Leading Without Apology
Breaking into a male-dominated field brought bias and doubt. “There were moments when my creative input was dismissed,” she recalls. Being young and female in physically demanding, technical environments required resilience. “I let my work speak.”
Her academic grounding in business enabled her to navigate contracts, budgeting, and co-productions with confidence. Over time, results replaced skepticism with respect. “The challenges taught me to build a career not by fitting into the system, but by changing it from within.”

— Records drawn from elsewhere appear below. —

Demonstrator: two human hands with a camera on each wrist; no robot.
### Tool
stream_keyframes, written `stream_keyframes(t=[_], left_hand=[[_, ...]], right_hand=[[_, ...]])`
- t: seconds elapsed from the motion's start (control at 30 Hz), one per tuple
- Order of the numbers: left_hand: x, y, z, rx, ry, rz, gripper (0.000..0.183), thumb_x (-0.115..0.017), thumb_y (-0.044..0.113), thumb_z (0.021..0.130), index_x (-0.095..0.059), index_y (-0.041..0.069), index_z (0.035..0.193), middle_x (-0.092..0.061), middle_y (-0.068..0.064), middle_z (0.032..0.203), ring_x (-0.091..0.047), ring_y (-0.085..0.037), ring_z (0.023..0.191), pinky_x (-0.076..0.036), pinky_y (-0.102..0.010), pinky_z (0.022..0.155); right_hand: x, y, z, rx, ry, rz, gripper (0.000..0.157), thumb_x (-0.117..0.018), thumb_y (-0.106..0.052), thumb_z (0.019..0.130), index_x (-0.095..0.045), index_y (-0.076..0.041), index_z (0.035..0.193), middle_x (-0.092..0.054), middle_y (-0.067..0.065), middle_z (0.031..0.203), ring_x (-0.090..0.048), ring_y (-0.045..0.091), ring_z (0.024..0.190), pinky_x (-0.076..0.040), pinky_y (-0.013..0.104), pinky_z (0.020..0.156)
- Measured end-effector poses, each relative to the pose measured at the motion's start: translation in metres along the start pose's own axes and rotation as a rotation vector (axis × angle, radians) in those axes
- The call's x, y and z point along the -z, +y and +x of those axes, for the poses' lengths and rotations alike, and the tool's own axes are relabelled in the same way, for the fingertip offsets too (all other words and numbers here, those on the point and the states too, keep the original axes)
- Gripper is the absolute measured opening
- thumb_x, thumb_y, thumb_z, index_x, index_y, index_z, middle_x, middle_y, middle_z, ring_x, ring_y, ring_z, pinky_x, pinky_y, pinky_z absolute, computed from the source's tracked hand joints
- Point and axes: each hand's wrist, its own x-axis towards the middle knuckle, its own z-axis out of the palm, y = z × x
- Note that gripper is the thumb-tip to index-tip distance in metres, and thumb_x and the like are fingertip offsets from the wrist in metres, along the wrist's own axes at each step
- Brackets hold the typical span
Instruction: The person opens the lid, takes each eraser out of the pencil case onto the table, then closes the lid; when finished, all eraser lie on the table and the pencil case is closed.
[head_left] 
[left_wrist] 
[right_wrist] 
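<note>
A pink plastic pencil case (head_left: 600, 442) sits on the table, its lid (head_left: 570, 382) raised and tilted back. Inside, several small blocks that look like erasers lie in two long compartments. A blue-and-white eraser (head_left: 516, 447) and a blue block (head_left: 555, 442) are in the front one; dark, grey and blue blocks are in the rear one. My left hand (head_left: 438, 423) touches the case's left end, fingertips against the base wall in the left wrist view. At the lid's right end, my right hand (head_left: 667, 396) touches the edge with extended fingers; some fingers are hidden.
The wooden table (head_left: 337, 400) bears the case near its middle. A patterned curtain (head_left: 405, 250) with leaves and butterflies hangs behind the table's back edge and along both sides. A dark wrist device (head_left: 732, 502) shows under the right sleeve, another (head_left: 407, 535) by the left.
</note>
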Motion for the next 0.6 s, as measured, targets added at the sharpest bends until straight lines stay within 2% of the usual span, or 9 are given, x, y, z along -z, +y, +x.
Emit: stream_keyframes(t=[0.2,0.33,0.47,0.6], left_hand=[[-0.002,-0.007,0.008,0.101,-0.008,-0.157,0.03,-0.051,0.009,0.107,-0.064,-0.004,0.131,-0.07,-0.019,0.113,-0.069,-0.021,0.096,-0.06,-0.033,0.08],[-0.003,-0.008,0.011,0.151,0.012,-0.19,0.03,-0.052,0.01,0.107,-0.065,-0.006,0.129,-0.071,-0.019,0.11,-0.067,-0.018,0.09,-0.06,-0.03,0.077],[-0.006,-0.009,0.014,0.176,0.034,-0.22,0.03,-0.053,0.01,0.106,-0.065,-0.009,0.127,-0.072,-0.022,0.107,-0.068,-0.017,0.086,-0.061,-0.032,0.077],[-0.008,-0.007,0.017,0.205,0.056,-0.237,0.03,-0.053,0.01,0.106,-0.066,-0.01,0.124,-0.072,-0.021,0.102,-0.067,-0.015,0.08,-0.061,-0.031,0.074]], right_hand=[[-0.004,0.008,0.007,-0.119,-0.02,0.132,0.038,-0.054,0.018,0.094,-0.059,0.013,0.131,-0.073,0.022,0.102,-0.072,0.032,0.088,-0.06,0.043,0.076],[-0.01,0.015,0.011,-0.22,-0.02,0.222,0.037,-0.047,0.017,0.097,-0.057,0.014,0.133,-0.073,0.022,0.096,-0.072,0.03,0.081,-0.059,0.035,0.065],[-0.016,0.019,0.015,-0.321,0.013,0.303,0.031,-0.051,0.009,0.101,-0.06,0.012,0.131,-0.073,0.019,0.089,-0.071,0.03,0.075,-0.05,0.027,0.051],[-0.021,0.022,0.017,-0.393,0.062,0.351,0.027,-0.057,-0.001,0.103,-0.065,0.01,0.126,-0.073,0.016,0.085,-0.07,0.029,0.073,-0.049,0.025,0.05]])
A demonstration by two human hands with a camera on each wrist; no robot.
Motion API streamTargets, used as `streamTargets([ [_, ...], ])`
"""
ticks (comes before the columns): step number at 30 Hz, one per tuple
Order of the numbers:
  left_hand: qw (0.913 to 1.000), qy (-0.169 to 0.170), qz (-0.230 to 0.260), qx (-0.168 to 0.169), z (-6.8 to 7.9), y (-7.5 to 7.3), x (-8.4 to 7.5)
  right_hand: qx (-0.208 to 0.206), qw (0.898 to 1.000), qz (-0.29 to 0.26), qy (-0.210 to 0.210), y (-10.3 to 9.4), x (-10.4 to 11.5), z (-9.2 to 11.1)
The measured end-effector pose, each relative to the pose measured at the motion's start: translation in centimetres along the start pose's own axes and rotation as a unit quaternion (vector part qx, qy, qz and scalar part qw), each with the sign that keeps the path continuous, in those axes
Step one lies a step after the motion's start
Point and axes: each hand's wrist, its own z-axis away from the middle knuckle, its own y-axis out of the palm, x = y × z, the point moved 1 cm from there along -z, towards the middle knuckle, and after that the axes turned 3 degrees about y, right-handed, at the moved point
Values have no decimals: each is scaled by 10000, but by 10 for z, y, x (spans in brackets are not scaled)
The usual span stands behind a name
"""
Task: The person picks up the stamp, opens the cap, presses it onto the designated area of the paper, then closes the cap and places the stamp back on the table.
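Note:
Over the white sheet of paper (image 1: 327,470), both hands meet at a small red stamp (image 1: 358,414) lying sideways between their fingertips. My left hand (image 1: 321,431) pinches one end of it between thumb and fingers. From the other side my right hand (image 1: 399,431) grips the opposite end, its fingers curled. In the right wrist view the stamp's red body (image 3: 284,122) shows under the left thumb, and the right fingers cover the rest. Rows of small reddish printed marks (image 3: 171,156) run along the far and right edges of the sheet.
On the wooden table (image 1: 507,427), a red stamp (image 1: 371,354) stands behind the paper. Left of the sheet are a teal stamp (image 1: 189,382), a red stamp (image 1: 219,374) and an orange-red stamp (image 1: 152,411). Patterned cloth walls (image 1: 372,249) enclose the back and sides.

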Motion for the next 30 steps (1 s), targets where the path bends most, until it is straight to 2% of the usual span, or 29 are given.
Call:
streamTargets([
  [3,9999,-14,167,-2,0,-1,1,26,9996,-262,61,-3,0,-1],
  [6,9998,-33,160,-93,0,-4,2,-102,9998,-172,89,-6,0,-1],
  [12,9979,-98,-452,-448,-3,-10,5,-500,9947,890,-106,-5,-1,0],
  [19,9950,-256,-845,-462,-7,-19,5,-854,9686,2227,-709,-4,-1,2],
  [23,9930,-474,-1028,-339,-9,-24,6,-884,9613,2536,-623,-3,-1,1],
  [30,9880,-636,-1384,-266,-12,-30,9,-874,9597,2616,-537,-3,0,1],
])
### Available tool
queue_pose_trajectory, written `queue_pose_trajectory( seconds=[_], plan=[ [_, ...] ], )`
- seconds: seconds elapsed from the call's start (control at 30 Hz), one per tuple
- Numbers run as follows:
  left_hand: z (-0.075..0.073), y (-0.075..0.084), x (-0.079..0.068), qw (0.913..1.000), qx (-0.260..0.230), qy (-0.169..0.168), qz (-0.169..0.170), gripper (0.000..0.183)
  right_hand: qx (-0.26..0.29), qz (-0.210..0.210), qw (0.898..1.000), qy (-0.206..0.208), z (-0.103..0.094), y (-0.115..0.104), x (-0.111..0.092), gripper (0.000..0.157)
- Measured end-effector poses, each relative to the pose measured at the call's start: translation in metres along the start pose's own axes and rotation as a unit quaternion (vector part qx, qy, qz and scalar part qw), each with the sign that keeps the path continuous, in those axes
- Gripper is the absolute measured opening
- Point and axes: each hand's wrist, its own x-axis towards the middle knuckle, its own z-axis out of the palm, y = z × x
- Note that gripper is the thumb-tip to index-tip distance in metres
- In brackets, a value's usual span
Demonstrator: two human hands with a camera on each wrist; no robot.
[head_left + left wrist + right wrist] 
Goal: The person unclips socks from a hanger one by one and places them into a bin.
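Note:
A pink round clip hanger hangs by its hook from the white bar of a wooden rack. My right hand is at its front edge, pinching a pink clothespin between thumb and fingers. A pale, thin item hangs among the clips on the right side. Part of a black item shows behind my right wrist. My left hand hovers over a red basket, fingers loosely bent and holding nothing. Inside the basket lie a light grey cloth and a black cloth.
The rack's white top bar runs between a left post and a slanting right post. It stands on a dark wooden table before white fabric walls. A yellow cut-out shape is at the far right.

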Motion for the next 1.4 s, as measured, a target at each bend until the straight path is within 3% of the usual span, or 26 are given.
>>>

Looking ahead, she is developing a slate of feature documentaries and series that push the boundaries of natural history storytelling, projects rooted in the wild, elevated by human emotion and innovation.

Respect Above All
“At the heart of everything I do is one belief: storytelling can change how people feel, and feelings can change how people act.”
She refuses to rush stories or disturb wildlife for a shot. “The forest works on its own time.” Authenticity and community inclusion remain non-negotiable. “Local voices must be heard, not as background, but as storytellers.”
Her grounding rituals are simple: quiet time in nature, revisiting old footage, and remembering the balcony in Matheran where fireflies once blinked.
“The one value I will never compromise on is respect, for the wild, for the truth of the story, and for the people whose lives are intertwined with these landscapes.”
Build Legacies
“To the next generation of women entrepreneurs: Don’t let gender limit your dreams.”
She urges women to pair passion with financial literacy. “Understand budgets. Know the value of your work. Creativity needs sustainability to survive.”
“Do not wait for permission. Start where you are. Stay authentic. Because when women lead with purpose and clarity,” she says, “they don’t just build businesses, they build legacies.”